Thanks for the comment, it was very helpful! :)

lwaldal said...

Every kid is different. Some sleep well, some don't. Some sleep in late, some don't. Some never sleep through the night, even at 6yrs old. For me, it didn't get better til my daughter was probably 2 or 3yrs old. Some cry inconsolably for months. Some are almost always peaceful and happy. You'll figure it out and adjust to whatever your new babe (yay!) does and it's always changing and you're always adjusting. You'll do great and it'll be unbearably everything you imagine and don't. The funniest thing that happened to me when my daughter was a new baby: when I took her for a walk so many people would exclaim at "how slim!" I looked. I couldn't figure out why for about a month and then I realized they thought I'd given birth (I didn't, my wife did). Always the unexpected.

Gail Carmichael said...

For most things, I don't even bother trying to make plans for how I think it will be since, as you say, you can never know.
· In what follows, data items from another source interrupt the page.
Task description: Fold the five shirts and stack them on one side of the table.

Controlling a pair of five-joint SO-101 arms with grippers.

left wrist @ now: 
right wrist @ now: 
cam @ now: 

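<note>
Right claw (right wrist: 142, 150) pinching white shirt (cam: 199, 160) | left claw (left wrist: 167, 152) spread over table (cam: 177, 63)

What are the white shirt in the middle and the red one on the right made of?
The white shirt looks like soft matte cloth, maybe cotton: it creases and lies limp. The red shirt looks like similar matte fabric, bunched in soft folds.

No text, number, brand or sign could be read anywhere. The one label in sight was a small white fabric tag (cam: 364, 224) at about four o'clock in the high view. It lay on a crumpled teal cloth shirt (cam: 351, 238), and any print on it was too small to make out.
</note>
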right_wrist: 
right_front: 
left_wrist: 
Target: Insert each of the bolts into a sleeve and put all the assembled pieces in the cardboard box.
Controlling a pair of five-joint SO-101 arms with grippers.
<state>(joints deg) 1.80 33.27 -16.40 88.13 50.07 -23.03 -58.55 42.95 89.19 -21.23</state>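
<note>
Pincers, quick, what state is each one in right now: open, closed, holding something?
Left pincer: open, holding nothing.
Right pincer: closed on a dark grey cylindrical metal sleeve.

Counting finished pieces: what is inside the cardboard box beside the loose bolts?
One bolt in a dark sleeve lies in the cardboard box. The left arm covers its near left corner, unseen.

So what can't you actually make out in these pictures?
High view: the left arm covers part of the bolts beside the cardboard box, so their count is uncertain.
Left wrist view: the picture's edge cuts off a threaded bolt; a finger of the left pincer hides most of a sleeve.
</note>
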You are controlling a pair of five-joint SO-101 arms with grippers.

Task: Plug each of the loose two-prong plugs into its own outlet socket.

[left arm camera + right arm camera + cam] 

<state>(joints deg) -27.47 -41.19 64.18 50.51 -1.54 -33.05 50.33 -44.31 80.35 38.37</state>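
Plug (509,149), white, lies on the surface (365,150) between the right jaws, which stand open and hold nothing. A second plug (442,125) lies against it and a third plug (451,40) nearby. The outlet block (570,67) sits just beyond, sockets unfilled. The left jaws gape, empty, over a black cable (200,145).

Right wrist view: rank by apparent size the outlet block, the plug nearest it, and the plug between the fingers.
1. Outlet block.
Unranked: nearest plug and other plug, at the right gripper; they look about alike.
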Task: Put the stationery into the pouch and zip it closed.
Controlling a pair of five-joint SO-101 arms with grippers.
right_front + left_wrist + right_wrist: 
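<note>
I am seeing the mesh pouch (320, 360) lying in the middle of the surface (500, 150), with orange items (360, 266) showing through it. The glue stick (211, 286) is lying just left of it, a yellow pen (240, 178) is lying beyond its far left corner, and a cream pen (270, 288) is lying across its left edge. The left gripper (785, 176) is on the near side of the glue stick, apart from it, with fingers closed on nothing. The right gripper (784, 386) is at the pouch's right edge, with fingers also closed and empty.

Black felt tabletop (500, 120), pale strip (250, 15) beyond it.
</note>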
There are "would be nice" scenarios I suppose (as listed in my post), but I don't usually try to predict. Have to go with the flow... :)

Anne said...

In regards to your worries about being able to read or mess around on your phone, I suggest you look into subscribing to some podcasts (things like This American Life can be quite entertaining.. maybe there are also audio-only things like TED talks?) or finding some audio books. I would also look into smartphone apps for the blind.. I believe they exist, though I'm not sure how effective they are. Maybe if they're not effective you'll be prompted to write better ones ;).

I'd also recommend looking into resources for blind parenting. There are a decent number of couples where both are blind and still manage to successfully raise children. Of course you have the advantage of being sighted during the day _and_ you have a sighted partner, but I'd bet that they could still give you some basic pointers.

Gail Carmichael said...

Anne, these are such great suggestions I am ashamed not to have thought of them myself. ;) Thanks!

Anne said...

I must admit I considered software for the blind as my honours project for a while, so that's where the idea came from =). Hope it turns up some useful tips! I'd be very interested to hear if there's anything particularly useful you find.